At this stage in your family life you'll be doing lots of baby/playgroups, pre-school/school clubs etc.....You sound game for a bit of social anthropology grin, it could be funny just to see the experience that way if its a shortish assignment. Write a blog and post it here? wink

Am only half joking.
If you have agreed as a family to be long term expats, sometimes,you have to look at these postings in the context of a timeline and your own personal development within the family. You are raising a young family, I could think of much worse places to be...
That said, does your husband have a good sense of humor to see your point of cue of do you think it might create tension?
Also, if you already feel on the sideline in Sydney, how will you feel there since you obviously know you won't be making many meaningful friendships?The upside is that going with low expectations on that front maybe you will? I would mind this kind of environment very much but then again were are ethnically "different" and would really stand out.

N.1 priorities would be medical, your own visa status and Really researching the schools to find the best fit for your family. A lot of very pervasive stuff can be ingrained in your children before you know it. You will fight a loosing battle if you you are the only liberal anchor in your family and that may create tension or incomprehension with your husband/ILs.....
I realize these are very personal thoughts and you really don't have to answer here.

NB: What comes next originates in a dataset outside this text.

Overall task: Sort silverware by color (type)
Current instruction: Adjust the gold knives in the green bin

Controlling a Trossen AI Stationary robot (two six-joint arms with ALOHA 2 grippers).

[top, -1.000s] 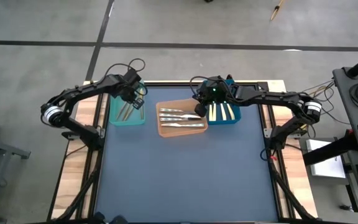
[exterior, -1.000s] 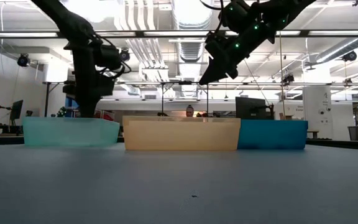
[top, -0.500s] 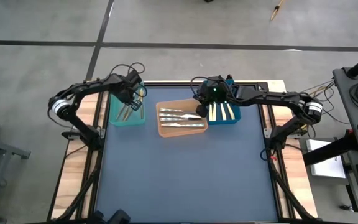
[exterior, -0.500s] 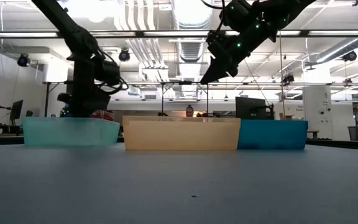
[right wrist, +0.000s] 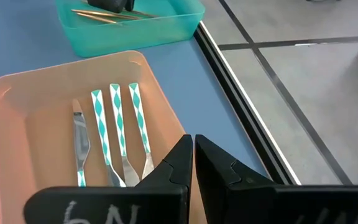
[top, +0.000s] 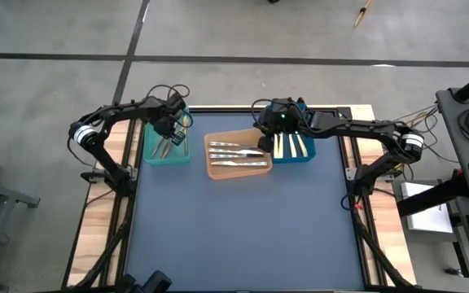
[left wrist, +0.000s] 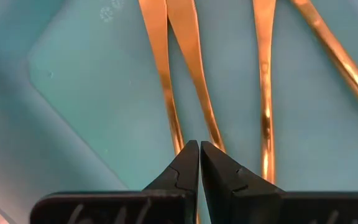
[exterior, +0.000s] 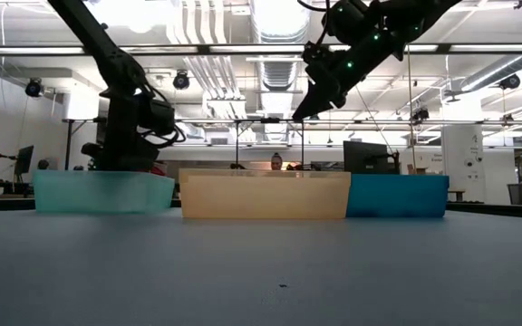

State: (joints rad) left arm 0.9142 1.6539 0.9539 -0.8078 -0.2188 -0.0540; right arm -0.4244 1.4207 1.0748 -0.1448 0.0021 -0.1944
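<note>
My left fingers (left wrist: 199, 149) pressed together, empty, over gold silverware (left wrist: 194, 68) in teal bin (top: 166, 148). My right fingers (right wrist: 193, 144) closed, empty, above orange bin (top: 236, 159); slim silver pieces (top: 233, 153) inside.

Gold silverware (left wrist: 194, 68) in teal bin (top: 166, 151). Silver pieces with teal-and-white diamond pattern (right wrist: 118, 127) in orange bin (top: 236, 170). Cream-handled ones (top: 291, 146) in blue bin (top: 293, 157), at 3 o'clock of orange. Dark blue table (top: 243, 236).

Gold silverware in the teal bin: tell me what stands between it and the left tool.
Nothing visible. The left tool hangs shut straight above the gold silverware, with only bare teal bin floor around the pieces.
</note>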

Laptopwieldingharpy Sat 29-Nov-14 05:30:43

Shrewd advice from Mathanxiety on exit strategy!

GreatAuntDinah Sat 29-Nov-14 09:40:04

I found North Carolina off-puttingly conservative for all the reasons file says, and it's suposedly got a liberal lefty rep among the southern states, so I'd be very wary of a move to SC.

file Sat 29-Nov-14 10:33:00

Glad I don't seem to have been completely off with my limited experience :-)

GreatAuntDinah, I was thinking about writing that with my (even more limited!) experience of North Carolina (the research triangle), living there, if possible, might be a better option, but clearly not then...

What Laptop... wrote would I would be most worried about:

"A lot of very pervasive stuff can be ingrained in your children before you know it. You will fight a loosing battle if you you are the only liberal anchor in your family and that may create tension or incomprehension with your husband/ILs....."

And I am probably a feminist leftist as well, so if we are similar, be prepared to have to justify even positions/views that we in the UK would think are veery mainstream...

GreatAuntDinah Sat 29-Nov-14 13:31:00

Yes I was in the research triangle too, which is apparently known for being very liberal, and even so I found the racial divide absolutely blatant.